*** Opening of Given data ***

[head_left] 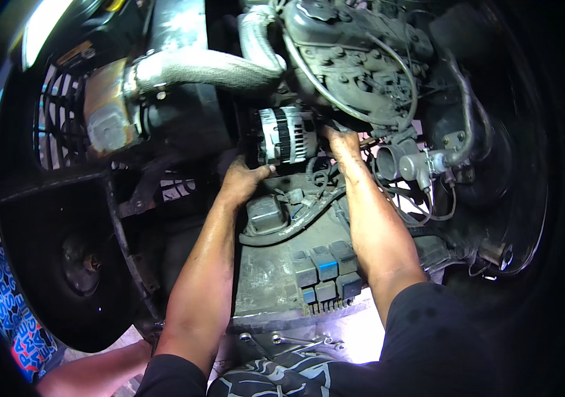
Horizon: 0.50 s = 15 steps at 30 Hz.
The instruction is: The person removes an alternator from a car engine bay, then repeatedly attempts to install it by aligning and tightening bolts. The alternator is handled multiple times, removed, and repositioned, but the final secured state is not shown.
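Note:
A silver alternator with black bands sits in the middle of an engine bay, between my two hands. My left hand grips its lower left, thumb showing and the other fingers mostly hidden in shadow. At its right end my right hand is closed on it, fingertips hidden behind the housing. Dirty hoses and wires run below the alternator, beside a grey box.
The engine, a wrapped pipe and a valve-like fitting surround the work. Relay boxes sit below, with wrenches at the near edge. Another person's arm shows at lower left, beside patterned cloth.

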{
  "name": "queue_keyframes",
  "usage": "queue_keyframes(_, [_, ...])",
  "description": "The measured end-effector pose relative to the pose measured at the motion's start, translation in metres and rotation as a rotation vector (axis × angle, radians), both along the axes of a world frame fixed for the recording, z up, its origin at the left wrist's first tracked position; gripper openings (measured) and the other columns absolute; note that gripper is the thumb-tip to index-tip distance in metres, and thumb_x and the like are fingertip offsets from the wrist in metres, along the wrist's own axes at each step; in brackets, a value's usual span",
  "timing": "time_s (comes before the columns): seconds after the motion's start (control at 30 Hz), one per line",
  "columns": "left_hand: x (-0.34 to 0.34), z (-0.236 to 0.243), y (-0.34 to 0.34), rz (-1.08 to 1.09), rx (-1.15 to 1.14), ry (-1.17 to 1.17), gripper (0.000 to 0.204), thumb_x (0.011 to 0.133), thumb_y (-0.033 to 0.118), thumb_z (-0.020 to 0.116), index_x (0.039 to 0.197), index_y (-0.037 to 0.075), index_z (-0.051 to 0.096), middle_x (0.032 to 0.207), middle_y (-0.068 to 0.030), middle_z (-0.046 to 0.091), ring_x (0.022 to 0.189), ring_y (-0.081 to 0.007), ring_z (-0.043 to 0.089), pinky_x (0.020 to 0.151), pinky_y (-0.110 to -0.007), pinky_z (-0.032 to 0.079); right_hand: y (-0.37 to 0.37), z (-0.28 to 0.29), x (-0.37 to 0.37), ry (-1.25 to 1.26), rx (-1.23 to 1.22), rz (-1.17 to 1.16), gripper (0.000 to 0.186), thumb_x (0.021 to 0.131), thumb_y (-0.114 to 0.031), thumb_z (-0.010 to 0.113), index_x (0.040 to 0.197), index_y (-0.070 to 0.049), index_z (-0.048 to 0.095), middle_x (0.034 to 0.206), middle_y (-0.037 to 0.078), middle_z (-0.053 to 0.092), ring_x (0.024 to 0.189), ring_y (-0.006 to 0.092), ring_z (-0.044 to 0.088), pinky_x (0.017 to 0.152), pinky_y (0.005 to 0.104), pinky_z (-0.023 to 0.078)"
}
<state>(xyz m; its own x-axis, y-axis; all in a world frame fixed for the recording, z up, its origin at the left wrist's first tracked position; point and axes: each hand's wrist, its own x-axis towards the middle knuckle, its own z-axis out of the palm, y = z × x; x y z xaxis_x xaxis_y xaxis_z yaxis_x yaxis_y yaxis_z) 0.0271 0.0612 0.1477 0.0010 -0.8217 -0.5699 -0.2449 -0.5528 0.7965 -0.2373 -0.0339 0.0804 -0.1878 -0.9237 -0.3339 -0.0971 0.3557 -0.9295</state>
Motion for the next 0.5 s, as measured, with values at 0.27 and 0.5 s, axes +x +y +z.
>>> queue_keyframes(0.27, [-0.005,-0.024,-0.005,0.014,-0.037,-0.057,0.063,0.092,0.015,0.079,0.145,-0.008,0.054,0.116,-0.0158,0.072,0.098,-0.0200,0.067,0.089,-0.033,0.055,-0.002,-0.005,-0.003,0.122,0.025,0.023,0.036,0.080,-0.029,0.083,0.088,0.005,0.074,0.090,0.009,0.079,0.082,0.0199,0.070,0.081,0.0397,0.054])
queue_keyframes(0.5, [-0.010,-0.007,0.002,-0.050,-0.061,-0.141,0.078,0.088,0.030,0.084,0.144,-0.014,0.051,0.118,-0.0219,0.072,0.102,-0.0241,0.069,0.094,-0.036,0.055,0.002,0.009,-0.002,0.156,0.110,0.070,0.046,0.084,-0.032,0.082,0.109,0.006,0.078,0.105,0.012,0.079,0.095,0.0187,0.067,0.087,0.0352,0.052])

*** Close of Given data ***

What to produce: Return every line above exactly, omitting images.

Solution for this problem:
[head_left] 
Horizon: 0.50 s = 15 steps at 30 Hz.
The instruction is: The person removes an alternator from a car engine bay, then repeatedly attempts to install it by aligning and tightening bolts. The alternator is handled multiple times, removed, and repositioned, but the final secured state is not shown.
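Note:
A silver alternator with black bands sits in the middle of an engine bay, between my two hands. My left hand grips its lower left, thumb showing and the other fingers mostly hidden in shadow. At its right end my right hand is closed on it, fingertips hidden behind the housing. Dirty hoses and wires run below the alternator, beside a grey box.
The engine, a wrapped pipe and a valve-like fitting surround the work. Relay boxes sit below, with wrenches at the near edge. Another person's arm shows at lower left, beside patterned cloth.
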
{
  "name": "queue_keyframes",
  "usage": "queue_keyframes(_, [_, ...])",
  "description": "The measured end-effector pose relative to the pose measured at the motion's start, translation in metres and rotation as a rotation vector (axis × angle, radians), both along the axes of a world frame fixed for the recording, z up, its origin at the left wrist's first tracked position; gripper openings (measured) and the other columns absolute; note that gripper is the thumb-tip to index-tip distance in metres, and thumb_x and the like are fingertip offsets from the wrist in metres, along the wrist's own axes at each step; in brackets, a value's usual span",
  "timing": "time_s (comes before the columns): seconds after the motion's start (control at 30 Hz), one per line",
  "columns": "left_hand: x (-0.34 to 0.34), z (-0.236 to 0.243), y (-0.34 to 0.34), rz (-1.08 to 1.09), rx (-1.15 to 1.14), ry (-1.17 to 1.17), gripper (0.000 to 0.204), thumb_x (0.011 to 0.133), thumb_y (-0.033 to 0.118), thumb_z (-0.020 to 0.116), index_x (0.039 to 0.197), index_y (-0.037 to 0.075), index_z (-0.051 to 0.096), middle_x (0.032 to 0.207), middle_y (-0.068 to 0.030), middle_z (-0.046 to 0.091), ring_x (0.022 to 0.189), ring_y (-0.081 to 0.007), ring_z (-0.043 to 0.089), pinky_x (0.020 to 0.151), pinky_y (-0.110 to -0.007), pinky_z (-0.032 to 0.079); right_hand: y (-0.37 to 0.37), z (-0.28 to 0.29), x (-0.37 to 0.37), ry (-1.25 to 1.26), rx (-1.23 to 1.22), rz (-1.17 to 1.16), gripper (0.000 to 0.186), thumb_x (0.021 to 0.131), thumb_y (-0.114 to 0.031), thumb_z (-0.010 to 0.113), index_x (0.040 to 0.197), index_y (-0.070 to 0.049), index_z (-0.048 to 0.095), middle_x (0.034 to 0.206), middle_y (-0.037 to 0.078), middle_z (-0.053 to 0.092), ring_x (0.024 to 0.189), ring_y (-0.006 to 0.092), ring_z (-0.044 to 0.088), pinky_x (0.017 to 0.152), pinky_y (0.005 to 0.104), pinky_z (-0.023 to 0.078)"
}
<state>(xyz m; its own x-axis, y-axis; all in a world frame fixed for the recording, z up, its origin at the left wrist's first tracked position; point and axes: each hand's wrist, its own x-axis towards the middle knuckle, its own z-axis out of the palm, y = z × x; x y z xaxis_x xaxis_y xaxis_z yaxis_x yaxis_y yaxis_z) 0.0271 0.0612 0.1477 0.0010 -0.8217 -0.5699 -0.2449 -0.5528 0.7965 -0.2373 -0.0339 0.0804 -0.1878 -0.9237 -0.3339 -0.0971 0.3557 -0.9295</state>
Motion for the next 0.5 s, as measured, with values at 0.27 and 0.5 s, axes +x +y +z.
>>> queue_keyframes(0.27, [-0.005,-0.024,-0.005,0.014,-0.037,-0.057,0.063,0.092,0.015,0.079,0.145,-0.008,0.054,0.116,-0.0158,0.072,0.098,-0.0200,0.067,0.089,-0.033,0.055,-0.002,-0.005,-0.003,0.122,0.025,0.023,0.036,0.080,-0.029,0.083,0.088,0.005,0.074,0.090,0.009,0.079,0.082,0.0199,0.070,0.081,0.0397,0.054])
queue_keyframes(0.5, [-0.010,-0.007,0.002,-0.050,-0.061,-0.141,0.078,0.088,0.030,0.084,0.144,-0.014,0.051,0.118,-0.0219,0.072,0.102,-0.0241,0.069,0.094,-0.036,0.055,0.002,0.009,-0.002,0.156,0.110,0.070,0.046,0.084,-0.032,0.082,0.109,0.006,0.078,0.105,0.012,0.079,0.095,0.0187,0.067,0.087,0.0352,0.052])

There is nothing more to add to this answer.